Guess I been kinda slack myself in the jabber dept.. Haven't really turned near as many pens as I had been.. Lot's of Momma stuff to do...and really enjoying that first hour of daylight now with the nice fall temps...Little thangs just keep popping up here at the 50 year old casa..."If it can break...it WILL"...lol...Been spending a lot of time contributing to 'college funds' for a bunch of plumbers and brick men and carpenters....$$$$$$$...gotta peddle some sticks to get back in the game again.... Any 'charitable' contributions appreciated...LOL.. I'm not a 501c charity...but do seem to fill the bill as a 'no profit' organization...

MAN..I just noticed I just passed 2500 posts..Now that's a LOT of worthless information being passed on... That makes me almost 1/4 as gabby as Bobby and 1/6th as gabby as bill (but bill..as our resident IT guru has an excuse)..lol


----------



## Slip (Jul 25, 2006)

I've been in and out of here somewhat, but looks like I may be back working long hours again with Ike breathing down our necks. Cool weather can't come too soon. Already have reservations for the wife again for an evac if needed. This one so far, looks like it is forcasted to come even closer. Bobby, keep your eyes and ears open also since you live almost on the water.


----------



## Tortuga (May 21, 2004)

Man, Slip ..let's don't even ALLOW another 'cane to come in on our stretch of the coast..This looks like a REALLY active season..:frown: 

That said..Bobby made me go out and whup out a couple of Ultra Cigars.. Here's a little 'et cetera'...On the flanks are a couple of acrylic Ultra Cigars...I just like those kits... in the middle are a couple of 'Combos'..i.e. antlers combined with the 'other' ends of a couple of acrylics that blew out on me. Can't stand to waste nuthin'..and might find some 'out-of-the-box' hunter they might appeal to.. Sure ain't never gonna be another like either one of them. My personal fav colors are turquoise and blue...Can ya tell???:tongue:


----------



## Slip (Jul 25, 2006)

What is that blue one with the antlers. I like the blue design of that pen.


----------



## Tortuga (May 21, 2004)

slip knot said:


> What is that blue one with the antlers. I like the blue design of that pen.

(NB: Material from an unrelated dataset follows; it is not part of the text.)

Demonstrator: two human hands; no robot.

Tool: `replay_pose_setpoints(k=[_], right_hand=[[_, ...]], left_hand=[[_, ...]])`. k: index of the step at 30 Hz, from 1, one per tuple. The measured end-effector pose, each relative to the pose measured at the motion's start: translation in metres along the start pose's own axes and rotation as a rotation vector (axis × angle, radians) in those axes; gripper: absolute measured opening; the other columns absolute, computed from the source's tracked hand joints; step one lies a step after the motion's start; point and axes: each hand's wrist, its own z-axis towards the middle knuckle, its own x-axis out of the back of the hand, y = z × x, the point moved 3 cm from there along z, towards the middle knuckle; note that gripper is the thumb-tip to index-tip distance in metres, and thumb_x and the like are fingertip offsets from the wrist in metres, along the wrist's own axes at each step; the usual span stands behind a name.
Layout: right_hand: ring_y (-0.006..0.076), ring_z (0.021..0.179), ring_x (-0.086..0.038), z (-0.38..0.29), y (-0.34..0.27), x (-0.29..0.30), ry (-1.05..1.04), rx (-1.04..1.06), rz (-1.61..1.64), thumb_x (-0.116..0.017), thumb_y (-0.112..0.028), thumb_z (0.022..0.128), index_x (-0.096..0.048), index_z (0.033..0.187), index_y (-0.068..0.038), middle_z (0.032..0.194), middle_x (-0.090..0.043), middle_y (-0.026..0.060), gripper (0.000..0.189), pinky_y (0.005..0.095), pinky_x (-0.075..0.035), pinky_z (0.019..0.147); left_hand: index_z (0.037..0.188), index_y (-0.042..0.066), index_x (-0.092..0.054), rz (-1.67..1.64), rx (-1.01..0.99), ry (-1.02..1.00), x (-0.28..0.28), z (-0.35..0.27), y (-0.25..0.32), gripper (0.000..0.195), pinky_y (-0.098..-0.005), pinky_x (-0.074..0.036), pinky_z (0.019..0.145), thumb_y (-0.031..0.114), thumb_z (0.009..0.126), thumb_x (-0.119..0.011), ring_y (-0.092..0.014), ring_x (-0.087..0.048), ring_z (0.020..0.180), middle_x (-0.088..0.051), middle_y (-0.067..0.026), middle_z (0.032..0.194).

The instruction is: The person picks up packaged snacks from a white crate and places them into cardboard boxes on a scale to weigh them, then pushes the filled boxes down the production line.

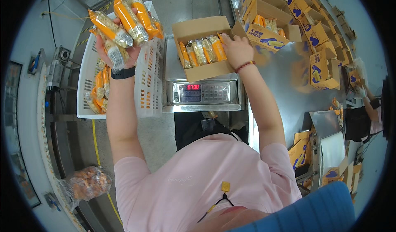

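Note:
Several wrapped snack bars [126,18] in clear-and-orange film are fanned out in my left hand [132,55], palm up over the white plastic crate [148,86]. More wrapped bars [100,86] lie in that crate. To its right, an open cardboard box [213,72] sits on a steel weighing scale [202,92] with a lit red display. A row of wrapped bars [201,51] stands inside the box. My right hand [238,51] reaches over the box's right side, its fingertips touching an orange packet at the row's end. Its curled fingers partly hide their contact.
A steel table [278,77] stands at right, with printed cartons [323,68] and a part-filled open carton [269,35]. Flattened cartons [300,151] lie nearer me. A person [365,111] works at far right. A clear bag of brown items [88,182] is at lower left.

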Motion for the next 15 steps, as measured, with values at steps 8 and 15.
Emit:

It's just a plain old slimline with a rifle clip added, Slip.. The blue swirl acrylic is just out of the assortment the DIL sent me..Busted the other end of the acrylic on the first pass at a regular pen so used it up on this 'un. It came out a little shorter than usual..Think I musta ground off a little too much on the antler end while trying to square it up on the drill press.. That's the only real problem I got with them anymore...getting the ends of the antler squared after drilling and tubing them. Hard to get the drill vise to hold the raw antler vertical and sometimes gotta go on down into the brass tube a little farther than needed.. I loose a LOT of antler blanks thataway...


----------



## Profish00 (May 21, 2004)

Hot Garage and the last 2 calls blew out on me.


----------



## Bobby (May 21, 2004)

Tortuga I was going to get you to send me some kits but after looking at IKE I believe I will wait till he has gone on home.


----------



## Viking48 (Jan 24, 2006)

I've wondered the same thing - figured everyone was napping. Tortuga - I got that dozen done and your brass is ready. I'll see how things go tomorrow or Tuesday and maybe I can drop them off.


----------



## Tortuga (May 21, 2004)

Dangdest thing happened !!!..That purple Cigar pen found a new home via 2cool last night..and when I came in here this AM..the sucker had 'given birth'.. 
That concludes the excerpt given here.